Geniş zamanda tekil öznelerde 'has to'ya dönüşür.
Gizem would come with us too, but she had to work. (Gizem de bizimle gelecekti ama çalışması gerekiyordu.)
 
must' la aralarında çok önemli anlam farkı olamasa da karıştırılmaması gereken nokta "must" kişinin kendisini yapmak zorunda hissettiği durumlarda kullanılır ama "have to'da bir dış etkenin getirdiği gereklilik vardır. İkisi de Türkçe'de aynı yapıyla kullanıldığı için İngilizce'de farkı karıştırabiliyoruz.
The project has to be handed next week, but I must finish this work today, I don't want to miss Eda's wedding. (Bu projenin önümüzdeki hafta teslim edilmesi gerekiyor ama benim bu işi bugün bitirmem gerekiyor, Eda'nın düğününü kaçırmak istemiyorum. [Bir hafta zamanım var ama bugün bitirmek benim kararım çünkü arkadaşımın düğününe gitmek istiyorum.])
  • Tamer: "Do you have to wear uniform in the school?'
  • Julia: "Yes, but we are free on Tuesdays and Fridays.'
  • Tamer: "Okulda üniforma giymek zorunda mısınız?'
  • Julia: "Evet ama Salı ve Cuma günleri serbest.'
I must do the dishes now, I'll have guests for dinner. (Bulaşıkları şimdi yıkamam lazım, akşama yemeğe misafirim var. [Kimse dayatmıyor bulaşık yıkamamı, duruma göre ben karar veriyorum.])
 
 "must" da kural, yasa ya da emir anlamı da vardır.

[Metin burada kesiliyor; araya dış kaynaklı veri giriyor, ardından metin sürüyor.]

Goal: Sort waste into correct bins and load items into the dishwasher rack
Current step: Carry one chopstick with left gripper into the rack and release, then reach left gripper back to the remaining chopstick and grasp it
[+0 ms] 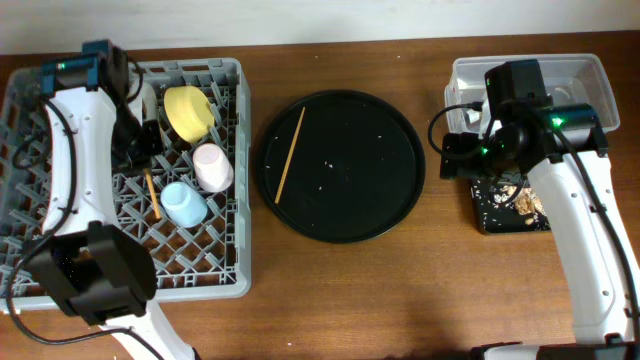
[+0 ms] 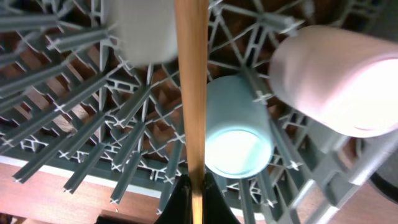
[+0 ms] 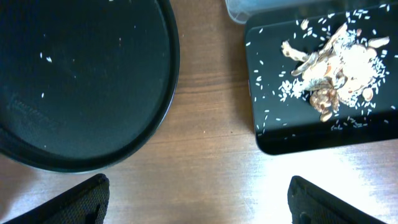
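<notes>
My left gripper [image 2: 196,199] is shut on a brown chopstick [image 2: 191,93] and holds it over the grey dishwasher rack [image 2: 74,124]; in the overhead view the gripper [image 1: 143,158] is above the rack [image 1: 225,270]. A light blue cup [image 1: 184,203], a pink cup [image 1: 212,167] and a yellow bowl [image 1: 187,112] lie in the rack. A second chopstick [image 1: 290,155] lies on the round black tray [image 1: 380,200]. My right gripper [image 3: 199,199] is open and empty over bare table. Food scraps [image 3: 336,68] lie in the black rectangular tray [image 3: 298,134]. The napkin and wrapper are hidden.
The clear tub [image 1: 585,75] stands at the back right, partly under my right arm, with the black rectangular tray [image 1: 490,222] just in front of it. A pale object [image 2: 143,31] stands in the rack behind the chopstick.
</notes>
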Robot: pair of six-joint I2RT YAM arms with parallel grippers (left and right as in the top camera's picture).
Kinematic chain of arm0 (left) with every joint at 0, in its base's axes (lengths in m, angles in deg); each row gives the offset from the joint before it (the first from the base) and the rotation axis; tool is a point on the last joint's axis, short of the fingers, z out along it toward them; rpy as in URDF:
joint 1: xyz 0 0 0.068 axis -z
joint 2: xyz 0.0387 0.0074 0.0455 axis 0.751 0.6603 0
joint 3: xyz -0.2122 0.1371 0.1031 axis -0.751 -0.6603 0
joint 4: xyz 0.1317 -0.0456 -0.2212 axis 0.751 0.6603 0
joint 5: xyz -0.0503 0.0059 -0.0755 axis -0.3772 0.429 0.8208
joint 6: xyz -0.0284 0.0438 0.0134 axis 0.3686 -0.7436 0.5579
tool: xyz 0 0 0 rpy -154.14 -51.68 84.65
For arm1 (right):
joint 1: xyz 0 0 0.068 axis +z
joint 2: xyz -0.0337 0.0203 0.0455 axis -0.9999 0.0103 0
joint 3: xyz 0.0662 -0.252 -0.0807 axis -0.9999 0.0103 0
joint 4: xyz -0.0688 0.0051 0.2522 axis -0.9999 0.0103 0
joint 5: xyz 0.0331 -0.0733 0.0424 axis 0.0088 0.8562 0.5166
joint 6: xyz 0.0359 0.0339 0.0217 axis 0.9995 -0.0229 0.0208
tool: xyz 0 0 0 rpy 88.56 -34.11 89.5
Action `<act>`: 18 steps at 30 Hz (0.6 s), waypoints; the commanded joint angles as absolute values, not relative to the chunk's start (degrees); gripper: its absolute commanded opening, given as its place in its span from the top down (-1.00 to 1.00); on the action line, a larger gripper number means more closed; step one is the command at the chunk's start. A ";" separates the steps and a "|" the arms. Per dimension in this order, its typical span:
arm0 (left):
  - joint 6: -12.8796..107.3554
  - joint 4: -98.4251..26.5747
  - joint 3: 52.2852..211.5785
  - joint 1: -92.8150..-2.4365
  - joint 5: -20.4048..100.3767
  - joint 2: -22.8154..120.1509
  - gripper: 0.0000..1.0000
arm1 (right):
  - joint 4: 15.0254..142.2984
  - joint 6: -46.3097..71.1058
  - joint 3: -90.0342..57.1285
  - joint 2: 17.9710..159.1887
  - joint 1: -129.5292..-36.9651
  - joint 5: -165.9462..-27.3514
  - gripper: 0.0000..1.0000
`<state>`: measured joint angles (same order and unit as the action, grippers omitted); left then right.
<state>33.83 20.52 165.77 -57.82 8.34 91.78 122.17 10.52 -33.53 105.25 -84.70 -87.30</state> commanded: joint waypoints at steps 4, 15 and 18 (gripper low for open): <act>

All passengers must wear seat belts.

 
 "have to" ve "must" olasılık ya da tahmin de bildirirler.
He looks terrible. His illnes must be serious. (Çok kötü görünüyor. Hastalığı ciddi olmalı.)
There has to be some kind of way out... (Bir çıkış yolu olmalı.)
 
 "mustın geçmiş ya da gelecek zamanla kullanımı yoktur. Bu durumlarda have to kullanılır.
 
 "have to" nun olumsuzunu "do" yardımcı fiilini kullanarak yaparız. Gerekli değil, zorunda değilsin anlamlarını verir.
Thank you but you don't have to come with me, I can go by myself. (Sağol ama benimle gelmek zorunda değilsin, kendim gidebilirim.)
She didn't have to do all the work alone. (Bütün işi yalnız başına yapmasına gerek yoktu.)
 
 "must" ın olumsuzu ise tamamen farklı bir anlam verir. Yasaklamalarda ya da duruma göre uygunsuz olan davranışlarda kullanılır.
You mustn't speak during exam. (Sınav süresince konuşamazsınız.)
You mustn't go inside with your shoes on. (İçeri ayakkabınla giremezsin.)
We must never forget how much we owe to these brave men. (Bu cesur adama ne kadar borçlu olduğumu asla unutmamalıyız.)
 
 "must" ayrıca birisine güzel bir şeyi kesinlikle denemesini önerirken, beğeneceğinden ne kadar emin olduğumuzu göstermek için kullanırız.
You must come and stay with us at the weekend. (Haftasonu bizimle gelip kalmalısın.)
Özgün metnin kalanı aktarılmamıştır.